Ultimately, according to Vidhya Ramalingam from the Institute for Strategic Dialogue, "the idea is to promote volunteering at Christmas and volunteering to take over the work of some Christian charities." Which is all well and good, as far as a charitable exercise to "mak[e] sure no one feels vulnerable." This might promote good will between charity volunteers from different faith groups and those who benefit from them - something which isn't lacking if this truly is "simply continuing the tradition over the years of non-Christian professionals in essential professions such as medicine volunteering to work over Christmas to relieve their colleagues."

But whether it will actually address the myths promoted by the tabloids, and the underlying concerns and insecurities that make it easier for people to believe them, is a whole other matter.
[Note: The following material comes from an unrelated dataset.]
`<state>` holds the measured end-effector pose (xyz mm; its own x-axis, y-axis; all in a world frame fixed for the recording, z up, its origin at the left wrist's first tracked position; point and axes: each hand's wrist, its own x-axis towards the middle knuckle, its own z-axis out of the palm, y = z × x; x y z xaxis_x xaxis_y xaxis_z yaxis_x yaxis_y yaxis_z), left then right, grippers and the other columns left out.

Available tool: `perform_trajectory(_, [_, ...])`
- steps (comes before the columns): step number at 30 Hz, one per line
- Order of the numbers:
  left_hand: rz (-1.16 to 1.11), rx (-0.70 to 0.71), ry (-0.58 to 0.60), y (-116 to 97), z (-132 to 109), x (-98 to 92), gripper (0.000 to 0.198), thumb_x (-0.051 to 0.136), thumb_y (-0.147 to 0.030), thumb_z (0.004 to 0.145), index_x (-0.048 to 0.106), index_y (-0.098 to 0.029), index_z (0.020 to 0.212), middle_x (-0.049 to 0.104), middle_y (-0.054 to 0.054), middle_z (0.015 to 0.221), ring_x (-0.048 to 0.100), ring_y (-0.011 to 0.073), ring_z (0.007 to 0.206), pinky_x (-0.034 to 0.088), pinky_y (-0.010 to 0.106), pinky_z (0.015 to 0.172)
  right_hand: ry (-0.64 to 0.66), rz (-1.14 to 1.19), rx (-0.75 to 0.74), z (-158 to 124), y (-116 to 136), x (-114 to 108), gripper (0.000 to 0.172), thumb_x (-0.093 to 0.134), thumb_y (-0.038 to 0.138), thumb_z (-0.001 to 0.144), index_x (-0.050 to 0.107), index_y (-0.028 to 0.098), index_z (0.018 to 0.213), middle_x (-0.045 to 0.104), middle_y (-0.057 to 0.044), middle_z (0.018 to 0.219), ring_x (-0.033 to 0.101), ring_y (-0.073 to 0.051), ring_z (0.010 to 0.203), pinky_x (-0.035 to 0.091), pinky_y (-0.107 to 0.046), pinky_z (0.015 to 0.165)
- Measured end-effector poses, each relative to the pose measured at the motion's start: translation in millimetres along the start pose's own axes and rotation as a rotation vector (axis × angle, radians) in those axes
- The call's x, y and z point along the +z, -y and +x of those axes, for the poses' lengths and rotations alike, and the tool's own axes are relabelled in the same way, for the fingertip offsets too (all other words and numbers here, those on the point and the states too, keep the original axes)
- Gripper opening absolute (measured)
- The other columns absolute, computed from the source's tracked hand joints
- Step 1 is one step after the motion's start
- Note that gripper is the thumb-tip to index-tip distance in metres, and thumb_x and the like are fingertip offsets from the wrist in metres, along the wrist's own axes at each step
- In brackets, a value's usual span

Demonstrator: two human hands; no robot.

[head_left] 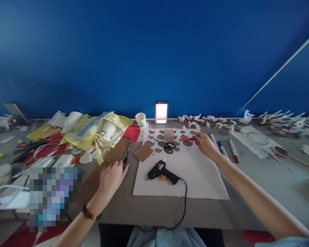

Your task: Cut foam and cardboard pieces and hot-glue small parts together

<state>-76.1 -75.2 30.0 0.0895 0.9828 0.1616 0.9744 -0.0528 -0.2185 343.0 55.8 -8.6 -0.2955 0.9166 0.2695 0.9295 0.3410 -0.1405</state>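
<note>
My left hand [112, 175] is closed at the left of the paper, its fingers on a thin black-handled tool [125, 160] with a slim pale tip pointing away; its exact kind is unclear. At the back right of the white sheet [195, 178], my right hand [204, 143] pinches a slim red stick [187, 139], pen-like in shape. Black-handled scissors [169, 147] lie just left of it, over rows of cut-out holes in the paper. Between my hands rests a black glue gun [162, 171], its cord running toward me. A brown cardboard square [143, 152] overlaps the sheet's left edge.
Markers [233, 151] lie to the right, beside a wire coil [257, 138] on paper. Several small white bird-like pieces [211, 119] line the back. A paper cup [140, 120], a red heart shape [132, 133] and yellow bags [92, 128] crowd the left. A lit phone [161, 112] stands against the blue wall.
</note>
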Motion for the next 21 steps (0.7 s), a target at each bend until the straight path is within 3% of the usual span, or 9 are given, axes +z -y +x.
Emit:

After all, the people promoting such myths - and those believing them - are not those who regularly volunteer for charity out of Christian piety. The groups feeding off them like the EDL are not appealing to the devout. When you boil it down, this remains a class issue.

To labour the point, those who read the tabloids and truly believe that councils across the country are banning nativity plays because they offend Muslims, or whatever, aren't getting outraged because they really like nativity plays. They're getting outraged is because what they can see around them is life getting harder, the economy taking a battering, jobs growing scarcer and people finding it harder to get by. In a world of increasingly casualised labour, longer hours, less pay, where housing is scarce and many people have to rent and often move around more frequently, communities fall away. The working class culture that older generations remember is vanishing before their eyes. With the left all but absent from the poorer and more deprived estates, the only narrative on offer to explain that is the one which blames immigration - and the war on Christmas slides into that quite neatly.
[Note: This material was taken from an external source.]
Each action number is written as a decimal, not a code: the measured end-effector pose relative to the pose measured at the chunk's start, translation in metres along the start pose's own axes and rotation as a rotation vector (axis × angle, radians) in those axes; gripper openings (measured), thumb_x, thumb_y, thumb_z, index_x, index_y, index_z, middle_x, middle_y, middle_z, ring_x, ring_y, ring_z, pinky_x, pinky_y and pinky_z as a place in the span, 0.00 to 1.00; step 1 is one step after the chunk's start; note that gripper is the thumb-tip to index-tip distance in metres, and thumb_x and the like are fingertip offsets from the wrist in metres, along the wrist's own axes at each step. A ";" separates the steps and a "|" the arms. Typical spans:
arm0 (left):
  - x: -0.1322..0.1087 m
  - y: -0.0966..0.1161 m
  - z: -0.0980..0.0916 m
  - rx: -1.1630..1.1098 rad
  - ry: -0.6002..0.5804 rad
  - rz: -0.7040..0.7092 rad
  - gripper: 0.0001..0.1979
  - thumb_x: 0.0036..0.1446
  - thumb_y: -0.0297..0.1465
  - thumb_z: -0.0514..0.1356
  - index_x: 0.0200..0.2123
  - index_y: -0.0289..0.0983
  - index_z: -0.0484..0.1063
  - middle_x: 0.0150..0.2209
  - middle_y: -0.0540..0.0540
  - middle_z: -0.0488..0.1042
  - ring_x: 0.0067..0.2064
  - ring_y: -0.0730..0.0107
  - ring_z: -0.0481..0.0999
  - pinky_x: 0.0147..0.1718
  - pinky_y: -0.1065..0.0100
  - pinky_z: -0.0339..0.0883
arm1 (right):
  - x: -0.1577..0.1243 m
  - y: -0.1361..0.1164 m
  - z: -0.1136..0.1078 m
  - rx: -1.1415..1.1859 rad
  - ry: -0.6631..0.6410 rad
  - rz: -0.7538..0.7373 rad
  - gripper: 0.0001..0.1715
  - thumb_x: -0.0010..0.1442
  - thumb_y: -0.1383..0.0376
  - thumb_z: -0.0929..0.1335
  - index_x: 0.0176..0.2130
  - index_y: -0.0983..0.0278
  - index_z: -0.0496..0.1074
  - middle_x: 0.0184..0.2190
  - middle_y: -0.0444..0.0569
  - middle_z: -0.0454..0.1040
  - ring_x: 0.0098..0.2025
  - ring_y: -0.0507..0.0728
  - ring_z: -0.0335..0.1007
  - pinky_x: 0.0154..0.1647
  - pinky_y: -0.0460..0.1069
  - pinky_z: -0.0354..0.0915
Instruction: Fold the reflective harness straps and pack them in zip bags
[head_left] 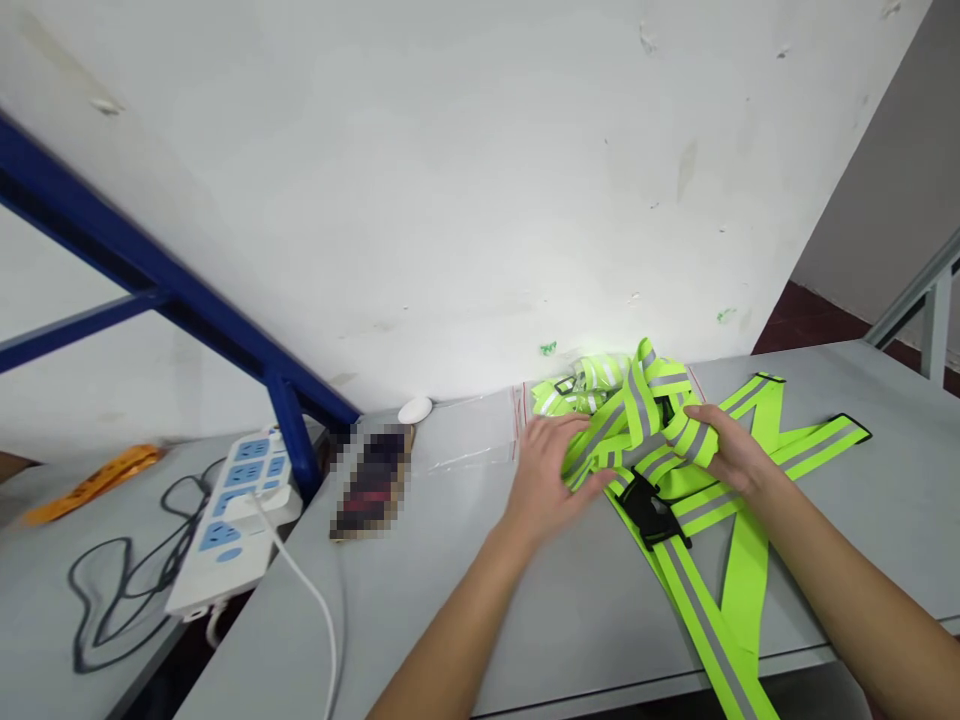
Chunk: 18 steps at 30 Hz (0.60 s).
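Left hand (544, 482): open, fingers resting on the bunched hi-vis reflective vest (742, 590).
Right hand (724, 450): grasping a fold of the vest.
Vest: heaped between 2 hands on the counter (570, 640), black buckle (649, 510) just below them.
Progress: vest not laid flat; clear plastic bag (472, 435) beyond left hand.

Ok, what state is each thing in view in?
Left hand: open, resting on vest
Right hand: gripping a vest fold
Vest: bunched near hands, straps spread out
Buckle: appears clipped shut
Bag: flat, clear plastic
Power strip: plug inserted
Phone: lying flat, screen blurred
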<state>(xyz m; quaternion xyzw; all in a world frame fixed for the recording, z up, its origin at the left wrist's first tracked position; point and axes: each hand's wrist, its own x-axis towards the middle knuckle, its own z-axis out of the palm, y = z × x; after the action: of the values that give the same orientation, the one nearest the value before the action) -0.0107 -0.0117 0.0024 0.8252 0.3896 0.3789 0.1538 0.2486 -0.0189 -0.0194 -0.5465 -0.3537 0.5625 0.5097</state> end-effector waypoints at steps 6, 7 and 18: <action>-0.009 0.029 0.030 -0.017 -0.015 -0.059 0.09 0.58 0.34 0.58 0.43 0.42 0.67 0.45 0.45 0.75 0.50 0.58 0.72 0.62 0.47 0.40 | -0.020 -0.012 0.025 -0.058 -0.281 0.099 0.25 0.46 0.55 0.76 0.44 0.58 0.75 0.45 0.50 0.79 0.50 0.65 0.73 0.45 0.55 0.71; -0.010 0.031 0.031 -0.024 -0.005 -0.058 0.07 0.58 0.31 0.57 0.41 0.42 0.67 0.44 0.46 0.76 0.49 0.59 0.72 0.63 0.46 0.38 | -0.022 -0.013 0.028 -0.063 -0.300 0.101 0.24 0.46 0.55 0.77 0.43 0.58 0.76 0.45 0.50 0.79 0.50 0.64 0.73 0.47 0.54 0.70; 0.002 0.029 0.002 -0.725 0.189 -0.405 0.10 0.61 0.40 0.56 0.36 0.39 0.65 0.28 0.50 0.70 0.33 0.70 0.72 0.39 0.66 0.67 | -0.020 -0.010 0.031 0.091 -0.202 0.199 0.19 0.49 0.56 0.75 0.41 0.59 0.77 0.43 0.50 0.80 0.45 0.64 0.76 0.47 0.58 0.71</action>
<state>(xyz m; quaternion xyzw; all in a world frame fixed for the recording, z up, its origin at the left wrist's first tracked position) 0.0071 -0.0288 0.0174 0.5862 0.3977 0.5274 0.4691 0.2179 -0.0306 0.0000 -0.4957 -0.3215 0.6780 0.4374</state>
In such a context, what does an online "campaign" saying that such stories are myths (but little else) and encouraging an increased level of middle class paternalism offer? The answer is, not much. You might reach people who regularly surf the net, but even then only if they're willing to move beyond the online comfort zones many people will have established. Those without internet access, whose main source of news is the Daily Star or the Daily Express, will be all but unaffected.

This is not to mention that, by not addressing the question of class and sticking with the presumption that people can be neatly divided into communities based on race or (in this case) religion, the campaign only feeds the sense of separation and "otherness" which feeds the narrative described above. It's all well and good to talk of "inter-community" dialogue, but you're still dividing people up and classifying them on the basis of these imagined, homogeneous communities in the first place. Cooperation and interaction becomes missionary, then, rather than a simple act of class solidarity.

There's no easy alternative to this, of course, but there are a few basic steps which can - and do - have much more of an impact. We can challenge ideas that have permeated our communities (real, geographical communities, not imagined racial or religious ones) by getting feet on the ground and leafleting estates. More so if this is a regular act within our own communities than a one-off publicity stunt we've parachuted in for. We can fight the sense of despondency and alienation that feeds into right-wing narratives by organising within our communities and workplaces, giving people a sense of their own collective power and fighting the real issues wherever they manifest. People don't need scapegoats when they have real answers to real problems.

I've no doubt that those behind initiatives such as Happy Christmas 4ALL are well meaning. But that doesn't mean it will have any effect. There are real issues that need to be addressed, but the answer is working class organisation and solidarity - not liberal paternalism and charity.